L’échéance du 12 est cruciale pour le système parce qu’elle garantirait une devanture civile au pouvoir de fait, bien que le nouveau président -mal élu- qui en sortira sera immanquablement dans la même posture que Bensaleh actuellement. Toutefois, le tournant vers la force brute du régime aujourd’hui n’est pas sans lien avec la grève générale qui a secoué le pays et démontre par la même un enseignement fondamental sur la nature de l’État en général et de l’État algérien en particulier.

Durant une période de paix sociale, l’État bourgeois se présente sous le costume d’une fausse neutralité, mais c’est en période de crise que son visage le plus hideux se manifeste de la manière la plus éclatante. Durant une période normale, l’État maintient ses rapports de domination sous le double mécanisme de la coercition (force brute qu’assure les forces régaliennes) et le consentement(que lui procure ses appareils idéologiques : écoles, médias…etc).

C’est cette combinaison qui permet aux classes supérieures de fabriquer un consentement social et donc leur hégémonie. Mais durant une période de lutte aigüe le rapport coercition/consentement se grippe et la bourgeoisie qui pouvait autrefois -dominer- et -diriger-, devient exclusivement dominante par la force brute et ouvre une période de crise en son propre sein. C’est ce processus que nous appelons « crise organique », notion forgée par le révolutionnaire italien Antonio Gramsci, et qui est aujourd’hui expressive des tendances qui structurent les rapports de pouvoir après le Hirak du 22 février et dont les élections de demain accélèrent la configuration. Le tournant répressif instauré par le pouvoir de fait depuis plusieurs mois, et confirmé aujourd’hui, aiguise la polarisant sociale et politique et ouvre le champ aux solutions musclées.

Revenons-en à la grève générale ! S’il est encore trop tôt pour en tirer les conclusions nécessaires qui relèvent du bénéfice de l’après coup, il convient tout de même de signaler un aspect qui n’est pas des moindres. L’absence d’un grand mouvement ou parti de la classe des travailleurs et portant leurs aspirations. Seul un tel organe fédérateur aurait permis d’outre passer la division de la classe ouvrière et d’affirmer sa capacité globale d’exprimer leurs intérêts vitaux et entraîne une élévation générale et importante de la conscience de classe. C’est cette unité d’action qui aurait permis de couper l’herbe sous les pieds des bureaucraties syndicales qui ont tout fait pour la limitation de la grève et sa jonction avec les autres pans de la société. C’est cette condition majeure, sinon décisive, qui a manqué pour construire l’unité organique du mouvement ouvrier pour permettre au Hirak de peser sur le rapport de force.

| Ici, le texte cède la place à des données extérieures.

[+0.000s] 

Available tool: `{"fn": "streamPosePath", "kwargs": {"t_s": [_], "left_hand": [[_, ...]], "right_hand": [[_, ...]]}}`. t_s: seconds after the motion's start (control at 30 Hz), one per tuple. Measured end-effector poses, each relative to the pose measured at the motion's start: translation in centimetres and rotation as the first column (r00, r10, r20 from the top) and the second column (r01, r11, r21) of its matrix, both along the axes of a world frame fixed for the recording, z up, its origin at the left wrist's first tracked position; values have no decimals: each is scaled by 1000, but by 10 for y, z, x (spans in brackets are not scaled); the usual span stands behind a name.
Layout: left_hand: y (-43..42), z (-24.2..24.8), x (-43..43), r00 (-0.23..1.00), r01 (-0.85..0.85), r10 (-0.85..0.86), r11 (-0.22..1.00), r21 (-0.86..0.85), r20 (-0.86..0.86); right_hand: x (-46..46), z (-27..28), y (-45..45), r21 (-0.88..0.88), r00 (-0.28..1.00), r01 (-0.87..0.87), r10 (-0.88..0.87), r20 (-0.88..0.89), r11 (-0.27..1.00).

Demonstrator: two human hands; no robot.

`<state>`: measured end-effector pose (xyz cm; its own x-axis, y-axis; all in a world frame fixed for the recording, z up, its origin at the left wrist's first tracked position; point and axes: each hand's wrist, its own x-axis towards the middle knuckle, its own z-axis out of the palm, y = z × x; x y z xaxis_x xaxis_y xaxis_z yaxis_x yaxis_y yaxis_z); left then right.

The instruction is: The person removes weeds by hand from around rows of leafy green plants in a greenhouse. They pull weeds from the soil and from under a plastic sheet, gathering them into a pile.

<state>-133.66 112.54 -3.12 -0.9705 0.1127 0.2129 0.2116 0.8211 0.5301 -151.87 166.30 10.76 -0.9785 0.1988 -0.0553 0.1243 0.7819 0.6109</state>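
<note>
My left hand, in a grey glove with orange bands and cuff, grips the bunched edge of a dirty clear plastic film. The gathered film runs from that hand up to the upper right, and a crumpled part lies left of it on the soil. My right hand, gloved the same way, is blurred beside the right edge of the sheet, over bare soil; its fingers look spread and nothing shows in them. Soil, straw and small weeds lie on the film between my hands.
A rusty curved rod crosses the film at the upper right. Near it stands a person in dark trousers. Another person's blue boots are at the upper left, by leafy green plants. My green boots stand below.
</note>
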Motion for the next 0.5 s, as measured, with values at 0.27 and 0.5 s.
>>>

Enfin, quelque soit l’issue de l’échéance présidentielle, elle ne sera qu’une étape conjoncturelle dans un mouvement aux causes systémiques. Cette grève générale, bien limitée dans l’espace, a démontré la puissance des travailleurs, comme l’exprime un chant ouvrier :  » Toutes les roues s’arrêtent si ton bras puissant le veut ». Par ailleurs, le rôle traître des bureaucraties syndicales, matériellement intéressées, a freiné la dynamique expansive de la grève, malgré un effet de contagion qui commence à se faire sentir.

Certains aux idées démagogiques vont commencer à brailler sur un particularisme hypothétique, sans en expliquer les causes profondes du suivi différencié de la grève et dont nous avons essayé d’expliquer les aspects généraux. Car comme dit le philosophe : « toute science est superflue si l’apparence répond directement à la nature des choses ».